A runner-up for best picture and director at the festival, “The Bubble” is a same-sex Romeo-and-Juliet tale about a Palestinian boy, Ashraf (Sweid), who falls for an Israeli reservist, Noam (Ohad Knoller). After they first see each other at a West Bank checkpoint, Ashraf follows Noam to his Tel Aviv apartment, and they try to maintain a relationship despite inevitable complications.

The film’s title refers to the bubble that Noam and his friends maintain within Tel Aviv. Although Fox’s previous film, “Walk on Water,” became the top-grossing Israeli film internationally, “The Bubble” was a hard sell to the Israeli Film Fund and the cable company that ended up financing the picture.

“They had questions about how are you going to make the serious tone and the humor work together,” he said. “I told them, ‘I don’t understand you guys. This is our life, we people in Tel Aviv especially. We’re very concerned about what’s going to happen to Israel, about the war, the occupation, the future of Israel, and we deal with these issues constantly.

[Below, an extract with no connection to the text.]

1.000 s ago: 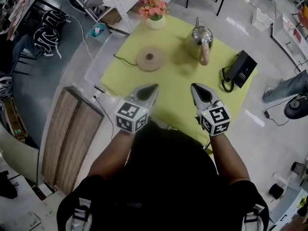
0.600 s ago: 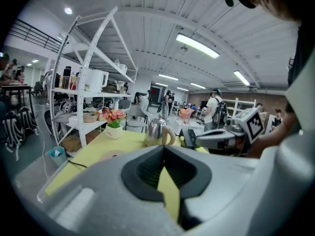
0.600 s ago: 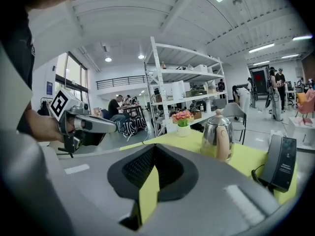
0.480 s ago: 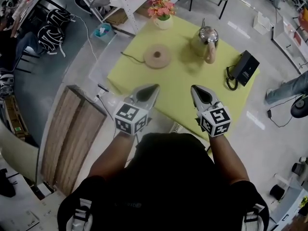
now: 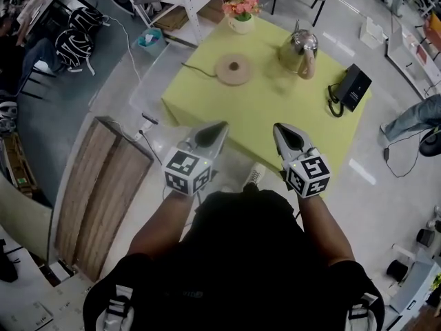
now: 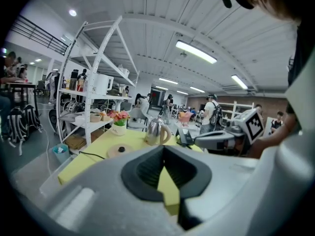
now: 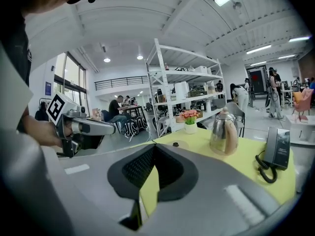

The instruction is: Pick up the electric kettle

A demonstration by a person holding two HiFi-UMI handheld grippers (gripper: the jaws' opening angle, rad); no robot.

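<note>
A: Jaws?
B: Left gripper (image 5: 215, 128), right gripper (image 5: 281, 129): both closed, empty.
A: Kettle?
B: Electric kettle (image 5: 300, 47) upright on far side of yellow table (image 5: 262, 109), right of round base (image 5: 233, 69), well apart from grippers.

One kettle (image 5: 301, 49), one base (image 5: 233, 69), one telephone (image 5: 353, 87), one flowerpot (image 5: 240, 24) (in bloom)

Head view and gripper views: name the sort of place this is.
Probably a large open lab or workshop hall. It has a white metal shelving rack, a long ceiling strip light, a person at a desk in the background, and a yellow-covered table staged with an electric kettle.
</note>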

” ‘But then we wake up in our comfortable, pampered Tel Avivian homes, we go to our special espresso cafe where we have our special coffee, special croissant, and we go to film at night, and we go to theater, and a sushi bar, whatever, and then on the other hand we read, talk, create, we go to demonstrations. But our lives are not depressing or very political, and we are certainly not Palestinians, who live in these terrible conditions.’

“So I want to bring this unique, crazy - I think - mixture to the screen. The young people live this very special life, which they’ve created for themselves, this kind of world, this kind of bubble, which enables them to think they’re living in a normal place and having a normal life.”

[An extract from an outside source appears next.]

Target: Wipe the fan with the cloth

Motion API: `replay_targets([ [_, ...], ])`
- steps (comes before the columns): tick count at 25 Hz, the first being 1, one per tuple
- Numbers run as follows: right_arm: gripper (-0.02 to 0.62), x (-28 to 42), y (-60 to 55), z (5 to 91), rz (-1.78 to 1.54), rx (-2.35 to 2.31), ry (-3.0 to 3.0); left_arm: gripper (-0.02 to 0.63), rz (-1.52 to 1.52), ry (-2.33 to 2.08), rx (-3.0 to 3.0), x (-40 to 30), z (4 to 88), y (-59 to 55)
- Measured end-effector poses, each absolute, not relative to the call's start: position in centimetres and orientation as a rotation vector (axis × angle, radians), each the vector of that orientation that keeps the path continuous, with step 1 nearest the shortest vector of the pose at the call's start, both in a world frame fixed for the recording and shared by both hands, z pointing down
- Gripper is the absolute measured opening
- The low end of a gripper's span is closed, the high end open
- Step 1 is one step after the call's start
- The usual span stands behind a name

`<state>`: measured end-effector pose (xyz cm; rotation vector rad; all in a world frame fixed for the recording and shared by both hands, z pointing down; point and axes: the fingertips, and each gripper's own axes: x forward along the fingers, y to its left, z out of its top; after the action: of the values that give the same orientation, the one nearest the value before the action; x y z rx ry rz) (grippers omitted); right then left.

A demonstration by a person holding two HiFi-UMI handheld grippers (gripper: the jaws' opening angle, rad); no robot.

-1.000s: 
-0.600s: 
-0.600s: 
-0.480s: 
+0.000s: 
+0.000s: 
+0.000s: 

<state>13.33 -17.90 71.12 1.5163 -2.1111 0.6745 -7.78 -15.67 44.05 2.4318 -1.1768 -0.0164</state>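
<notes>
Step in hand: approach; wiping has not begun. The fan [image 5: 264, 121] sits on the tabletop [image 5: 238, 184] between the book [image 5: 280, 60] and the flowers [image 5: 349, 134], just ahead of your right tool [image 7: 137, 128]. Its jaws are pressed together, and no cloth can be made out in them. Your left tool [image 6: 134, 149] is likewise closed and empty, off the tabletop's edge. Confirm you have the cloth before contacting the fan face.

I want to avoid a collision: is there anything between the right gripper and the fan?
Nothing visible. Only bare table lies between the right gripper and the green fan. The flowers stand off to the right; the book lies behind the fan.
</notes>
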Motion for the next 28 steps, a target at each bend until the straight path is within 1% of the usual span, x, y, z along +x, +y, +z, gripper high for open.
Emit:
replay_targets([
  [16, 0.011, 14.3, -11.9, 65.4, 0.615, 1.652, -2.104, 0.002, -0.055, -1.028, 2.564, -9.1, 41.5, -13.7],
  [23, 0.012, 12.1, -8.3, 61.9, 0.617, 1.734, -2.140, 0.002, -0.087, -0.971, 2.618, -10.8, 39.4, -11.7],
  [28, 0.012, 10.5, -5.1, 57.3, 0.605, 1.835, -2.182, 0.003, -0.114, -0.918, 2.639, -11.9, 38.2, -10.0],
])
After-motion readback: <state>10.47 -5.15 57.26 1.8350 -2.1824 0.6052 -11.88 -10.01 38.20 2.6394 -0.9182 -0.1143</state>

Israeli/Palestinian relations have played a role in most of Fox’s movies and television work. He credits his late mother, an American Jew who moved from the United States to Israel in 1967, with inspiring parts of the film that address the recent past.

“She was a city planner,” he said. “Her thing was to help the Palestinians living in eastern Jerusalem, and the villages surrounding them. So all those stories of playgrounds [which turn up in flashback form within the film] are true autobiographical stories of Mom and me.”

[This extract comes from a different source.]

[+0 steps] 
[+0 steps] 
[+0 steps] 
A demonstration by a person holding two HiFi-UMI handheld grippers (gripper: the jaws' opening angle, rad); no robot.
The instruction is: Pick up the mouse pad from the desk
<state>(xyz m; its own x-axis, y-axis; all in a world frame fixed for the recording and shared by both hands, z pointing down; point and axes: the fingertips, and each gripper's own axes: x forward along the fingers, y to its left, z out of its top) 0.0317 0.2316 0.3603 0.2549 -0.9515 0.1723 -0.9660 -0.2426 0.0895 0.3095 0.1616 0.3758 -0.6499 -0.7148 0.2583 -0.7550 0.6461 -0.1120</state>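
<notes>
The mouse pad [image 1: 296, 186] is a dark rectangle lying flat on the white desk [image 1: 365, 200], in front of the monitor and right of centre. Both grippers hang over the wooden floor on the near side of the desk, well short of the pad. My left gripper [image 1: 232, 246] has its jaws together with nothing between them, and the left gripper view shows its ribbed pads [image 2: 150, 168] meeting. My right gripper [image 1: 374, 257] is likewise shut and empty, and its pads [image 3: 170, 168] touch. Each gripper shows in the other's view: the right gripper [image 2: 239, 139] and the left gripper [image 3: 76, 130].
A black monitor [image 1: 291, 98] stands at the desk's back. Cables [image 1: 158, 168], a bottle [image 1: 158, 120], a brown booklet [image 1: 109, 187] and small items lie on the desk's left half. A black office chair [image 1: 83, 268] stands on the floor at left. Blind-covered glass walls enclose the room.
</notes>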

Both of his leading actors have appeared in previous Fox films: Sweid in a small role in “Walk on Water,” Knoller as one of the two leads in “Yossi & Jagger.” Knoller was a last-minute replacement for a miscast actor.

“The people at the network said I was crazy to go with Ohad,” said Fox. “They said he was too tough, too chubby at the time, not cute enough, not sexy enough, not gay enough. But we took him to a nutritionist and put him on a most extreme diet. He went with a personal trainer every day, and he lost 10 kilos, and we cut his hair in a kind of sexy way, with highlights. I’m very happy with what we came up with - and he came up with.”

The actors had no problem with playing gay characters, mostly because attitudes toward homosexuals have changed in Israel. Fox acknowledges that his co-writer, Gal Uchovsky, “a journalist who dropped into films,” has also been his partner for 19 years.

“When I was growing up, there was no visibility for gays,” said Fox. “The man in ‘Walk on Water’ (a Mossad assassin) was the man you were supposed to be: straight, strong, tough, warrior, survivor, whatever - ‘I’m going to protect my family.’

“Now there’s an option. A male can be tender and needy and emotional - and gay. It doesn’t mean you’re less of a man, or less of an Israeli man. I’m proud to be part of that change. It’s sad that this doesn’t affect Palestinians as much as I would want it to.”